4
votes

I have make file target like this

foo: 
    i = 1
    @echo $(i)

when I run the make file like this:

$ make foo 

i = 1
make: i: Command not found
Makefile:2: recipe for target 'foo' failed
make: [foo] Error 127

But if I do not give spaces in assignment (i.e)

i=1

Then no errors but no output, value of i is not printed

2

2 Answers

6
votes

The first attempt runs the command i with the parameters = and 2. A proper assignment in the shell has no spaces on either side of the equals sign.

Your second problem is that a recipe on two physical lines will run two unrelated shell instances. The first sets a variable to a value, then exits and loses the variable. The second, unrelated instance has no idea what the first did, and of course has no trace of the variable assignment. The fix for that is to merge the two into a single line logically (you can still split the lines over several physical lines as long as you have a semicolon between them):

foo: 
    i=1; \
    echo "$${i}"

Notice also how we need to double the dollar signs in order to prevent make from interpreting them; and the proper use of quotes around strings in the shell. (In this particular case we know the string doesn't contain any shell metacharacters; but many beginners stumble over this as well.)

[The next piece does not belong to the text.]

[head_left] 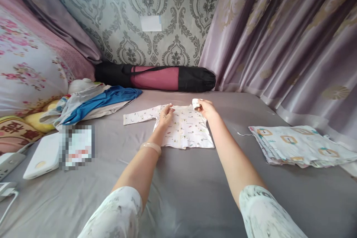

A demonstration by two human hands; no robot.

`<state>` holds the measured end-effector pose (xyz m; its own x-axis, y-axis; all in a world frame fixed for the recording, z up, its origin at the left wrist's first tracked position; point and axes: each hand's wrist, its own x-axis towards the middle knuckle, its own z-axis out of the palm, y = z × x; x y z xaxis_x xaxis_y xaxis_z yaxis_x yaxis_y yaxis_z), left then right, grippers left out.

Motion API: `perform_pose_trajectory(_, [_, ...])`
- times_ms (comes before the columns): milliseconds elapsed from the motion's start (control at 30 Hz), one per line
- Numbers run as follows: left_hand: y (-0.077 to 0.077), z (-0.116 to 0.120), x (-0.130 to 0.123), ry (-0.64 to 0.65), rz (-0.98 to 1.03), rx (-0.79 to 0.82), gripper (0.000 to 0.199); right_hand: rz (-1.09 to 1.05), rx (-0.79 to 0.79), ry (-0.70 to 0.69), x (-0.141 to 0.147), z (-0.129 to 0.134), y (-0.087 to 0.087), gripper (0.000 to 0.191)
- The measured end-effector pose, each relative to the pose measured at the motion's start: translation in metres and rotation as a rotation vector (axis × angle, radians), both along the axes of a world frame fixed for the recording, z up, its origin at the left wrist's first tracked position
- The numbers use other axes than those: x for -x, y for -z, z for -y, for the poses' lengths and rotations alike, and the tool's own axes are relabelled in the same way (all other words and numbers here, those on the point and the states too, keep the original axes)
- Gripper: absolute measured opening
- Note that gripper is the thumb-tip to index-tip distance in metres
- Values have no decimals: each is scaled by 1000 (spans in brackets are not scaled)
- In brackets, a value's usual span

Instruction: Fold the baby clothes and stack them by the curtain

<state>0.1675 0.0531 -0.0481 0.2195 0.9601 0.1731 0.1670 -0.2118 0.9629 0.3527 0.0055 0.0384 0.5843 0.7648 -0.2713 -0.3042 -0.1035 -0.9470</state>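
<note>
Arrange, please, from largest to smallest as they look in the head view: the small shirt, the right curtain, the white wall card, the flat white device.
1. Right curtain
2. Small shirt
3. Flat white device
4. White wall card

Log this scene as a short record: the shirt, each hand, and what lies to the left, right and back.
Shirt: white, printed, spread on a grey sheet, left sleeve stretched out
Left hand: on the shirt's upper left, grip unclear
Right hand: pinching the shirt near its upper right
Left: blue cloth in a pile
Right: stack of printed cloths
Back: pink and black roll before a patterned wall
</note>
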Motion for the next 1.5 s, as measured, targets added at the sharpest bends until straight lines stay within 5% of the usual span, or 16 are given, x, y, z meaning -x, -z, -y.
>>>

GNU Make alternatively allows you to specify .ONESHELL which forces the commands in the recipe to be evaluated all in a single shell instance;

.ONESHELL:
foo: 
    i=1
    echo "$${i}"
4
votes

In the first case you instruct the make to run a shell command: i = 1.

If you want a variable inside Makefile you should set without leading spaces/tabs.

I assume you use GNU's make and you want to check Recipe Syntax (or similar for other makes):

A variable definition in a “rule context” which is indented by a tab as the first character on the line, will be considered part of a recipe, not a make variable definition, and passed to the shell.